*** SUPPLIED MATERIAL Section Begins ***
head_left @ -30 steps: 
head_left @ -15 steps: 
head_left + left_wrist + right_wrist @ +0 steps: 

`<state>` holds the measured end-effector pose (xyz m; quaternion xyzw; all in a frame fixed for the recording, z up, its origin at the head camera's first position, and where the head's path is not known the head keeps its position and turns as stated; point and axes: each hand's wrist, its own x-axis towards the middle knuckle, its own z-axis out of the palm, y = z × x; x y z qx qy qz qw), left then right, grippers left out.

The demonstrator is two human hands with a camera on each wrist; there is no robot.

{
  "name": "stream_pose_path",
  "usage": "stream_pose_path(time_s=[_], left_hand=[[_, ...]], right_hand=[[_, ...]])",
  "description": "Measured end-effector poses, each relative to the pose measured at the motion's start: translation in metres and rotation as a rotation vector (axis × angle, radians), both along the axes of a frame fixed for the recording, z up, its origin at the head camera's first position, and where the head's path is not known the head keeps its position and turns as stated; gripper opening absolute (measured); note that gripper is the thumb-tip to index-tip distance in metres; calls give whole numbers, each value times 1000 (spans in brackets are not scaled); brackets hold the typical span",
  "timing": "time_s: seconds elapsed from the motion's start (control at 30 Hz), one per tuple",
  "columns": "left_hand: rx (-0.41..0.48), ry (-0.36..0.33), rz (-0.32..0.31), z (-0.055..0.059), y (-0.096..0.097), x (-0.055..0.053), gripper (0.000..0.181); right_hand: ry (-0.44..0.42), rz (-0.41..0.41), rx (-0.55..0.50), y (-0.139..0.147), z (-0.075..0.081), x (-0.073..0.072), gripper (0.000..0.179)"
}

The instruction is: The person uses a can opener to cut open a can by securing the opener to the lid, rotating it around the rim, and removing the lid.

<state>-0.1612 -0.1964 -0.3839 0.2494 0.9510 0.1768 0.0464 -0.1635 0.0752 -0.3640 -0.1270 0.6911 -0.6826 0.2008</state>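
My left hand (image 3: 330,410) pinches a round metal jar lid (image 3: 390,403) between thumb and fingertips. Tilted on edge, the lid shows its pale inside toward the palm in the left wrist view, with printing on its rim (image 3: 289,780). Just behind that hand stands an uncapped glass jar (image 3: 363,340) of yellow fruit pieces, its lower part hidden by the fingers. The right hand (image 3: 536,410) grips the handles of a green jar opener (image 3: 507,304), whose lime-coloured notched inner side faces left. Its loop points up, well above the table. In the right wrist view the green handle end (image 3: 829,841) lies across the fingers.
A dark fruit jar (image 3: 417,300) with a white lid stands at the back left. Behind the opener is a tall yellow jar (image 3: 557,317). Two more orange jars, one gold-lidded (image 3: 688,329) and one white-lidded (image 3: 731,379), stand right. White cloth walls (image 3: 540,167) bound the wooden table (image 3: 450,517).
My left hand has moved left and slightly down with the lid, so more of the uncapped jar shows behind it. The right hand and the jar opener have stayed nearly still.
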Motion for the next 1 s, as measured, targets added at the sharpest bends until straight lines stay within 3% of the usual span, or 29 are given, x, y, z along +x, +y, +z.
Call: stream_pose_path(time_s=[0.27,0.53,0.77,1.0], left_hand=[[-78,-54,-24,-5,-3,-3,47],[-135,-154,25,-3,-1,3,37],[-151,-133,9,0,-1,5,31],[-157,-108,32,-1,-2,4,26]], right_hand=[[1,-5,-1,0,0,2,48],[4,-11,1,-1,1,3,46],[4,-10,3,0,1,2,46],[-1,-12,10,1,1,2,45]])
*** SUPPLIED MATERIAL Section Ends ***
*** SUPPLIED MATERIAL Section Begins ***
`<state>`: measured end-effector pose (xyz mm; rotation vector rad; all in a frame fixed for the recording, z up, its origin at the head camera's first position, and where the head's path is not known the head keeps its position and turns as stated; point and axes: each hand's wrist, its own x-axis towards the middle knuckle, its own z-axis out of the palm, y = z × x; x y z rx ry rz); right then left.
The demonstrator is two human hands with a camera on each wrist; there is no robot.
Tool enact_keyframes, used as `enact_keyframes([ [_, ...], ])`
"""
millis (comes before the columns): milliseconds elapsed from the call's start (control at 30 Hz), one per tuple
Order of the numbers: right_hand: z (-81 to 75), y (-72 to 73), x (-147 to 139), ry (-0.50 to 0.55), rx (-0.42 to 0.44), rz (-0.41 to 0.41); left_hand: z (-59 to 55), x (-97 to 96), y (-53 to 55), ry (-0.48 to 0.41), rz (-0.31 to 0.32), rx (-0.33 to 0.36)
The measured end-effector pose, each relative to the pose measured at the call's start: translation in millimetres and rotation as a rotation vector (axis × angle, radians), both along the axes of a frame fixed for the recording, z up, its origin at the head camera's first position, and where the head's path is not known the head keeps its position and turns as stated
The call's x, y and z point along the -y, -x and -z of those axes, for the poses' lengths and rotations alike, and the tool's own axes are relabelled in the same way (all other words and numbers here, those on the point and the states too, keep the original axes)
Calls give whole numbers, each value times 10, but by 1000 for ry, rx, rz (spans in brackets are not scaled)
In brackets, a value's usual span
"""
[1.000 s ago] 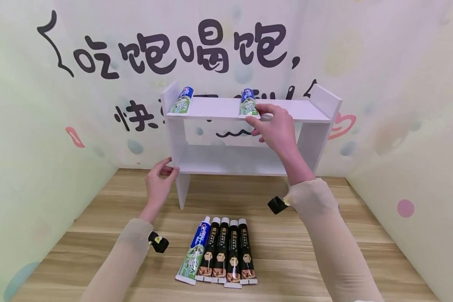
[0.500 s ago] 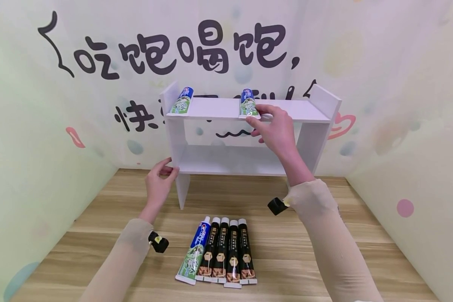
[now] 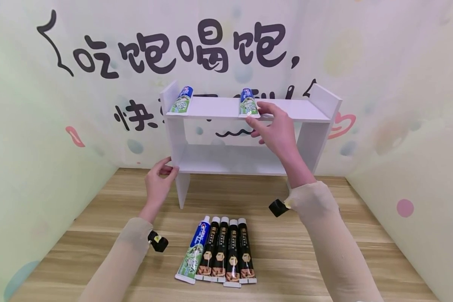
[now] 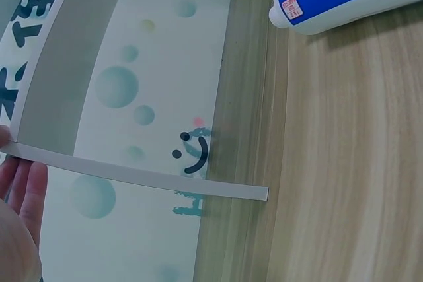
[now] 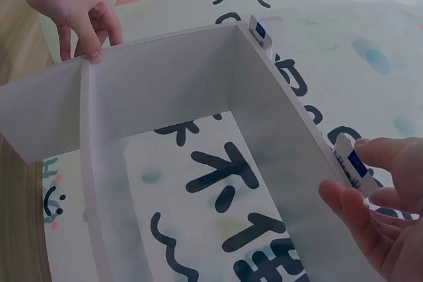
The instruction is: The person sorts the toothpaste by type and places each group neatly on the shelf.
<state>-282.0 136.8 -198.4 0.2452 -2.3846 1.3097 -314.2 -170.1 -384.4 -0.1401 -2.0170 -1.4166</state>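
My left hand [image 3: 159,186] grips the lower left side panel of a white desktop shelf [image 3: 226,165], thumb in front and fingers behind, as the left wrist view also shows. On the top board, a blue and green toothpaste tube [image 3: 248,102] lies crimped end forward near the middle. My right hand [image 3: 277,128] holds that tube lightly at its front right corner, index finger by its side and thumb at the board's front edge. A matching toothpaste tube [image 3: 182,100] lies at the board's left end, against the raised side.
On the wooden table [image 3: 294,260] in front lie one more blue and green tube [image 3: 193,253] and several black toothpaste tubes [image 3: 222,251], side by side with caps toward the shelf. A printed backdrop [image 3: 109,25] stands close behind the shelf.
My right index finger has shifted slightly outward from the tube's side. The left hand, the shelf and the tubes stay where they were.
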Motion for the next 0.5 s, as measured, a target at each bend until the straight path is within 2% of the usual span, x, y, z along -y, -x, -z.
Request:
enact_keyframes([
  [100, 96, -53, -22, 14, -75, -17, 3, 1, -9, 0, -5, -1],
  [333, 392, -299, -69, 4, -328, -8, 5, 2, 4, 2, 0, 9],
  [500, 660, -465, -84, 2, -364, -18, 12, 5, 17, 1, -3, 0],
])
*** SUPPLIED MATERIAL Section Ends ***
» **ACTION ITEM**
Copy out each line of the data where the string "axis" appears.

» **YOUR SOLUTION**
`<state>` holds the measured end-effector pose (xyz m; quaternion xyzw; all in a frame fixed for the recording, z up, its origin at the head camera's first position, and where the head's path is not known the head keeps its position and turns as stated; point and axes: each hand's wrist, its own x-axis towards the middle knuckle, its own z-axis out of the palm, y = z × x; x y z qx qy qz qw), left then right, grippers left out.
  "description": "Measured end-effector poses, each relative to the pose measured at the motion's start: translation in metres and rotation as a rotation vector (axis × angle, radians), both along the axes of a frame fixed for the recording, z up, its origin at the head camera's first position, and where the head's path is not known the head keeps its position and turns as stated; gripper opening absolute (measured); note that gripper is the thumb-tip to index-tip distance in metres; calls give whole numbers, each value times 1000 (spans in brackets are not scaled); brackets hold the typical span",
`<state>`: measured end-effector pose (xyz mm; rotation vector rad; all in a frame fixed for the recording, z up, its origin at the head camera's first position, and where the head's path is not known the head keeps its position and turns as stated; point and axes: each hand's wrist, its own x-axis towards the middle knuckle, its own z-axis out of the palm, y = z × x; x y z rx ry rz); right then left.
The measured end-effector pose, each relative to the pose measured at the call's start: translation in millimetres and rotation as a rotation vector (axis × angle, radians), both along the axes of a frame fixed for the recording, z up, its origin at the head camera's first position, and where the head's path is not known the head keeps its position and turns as stated

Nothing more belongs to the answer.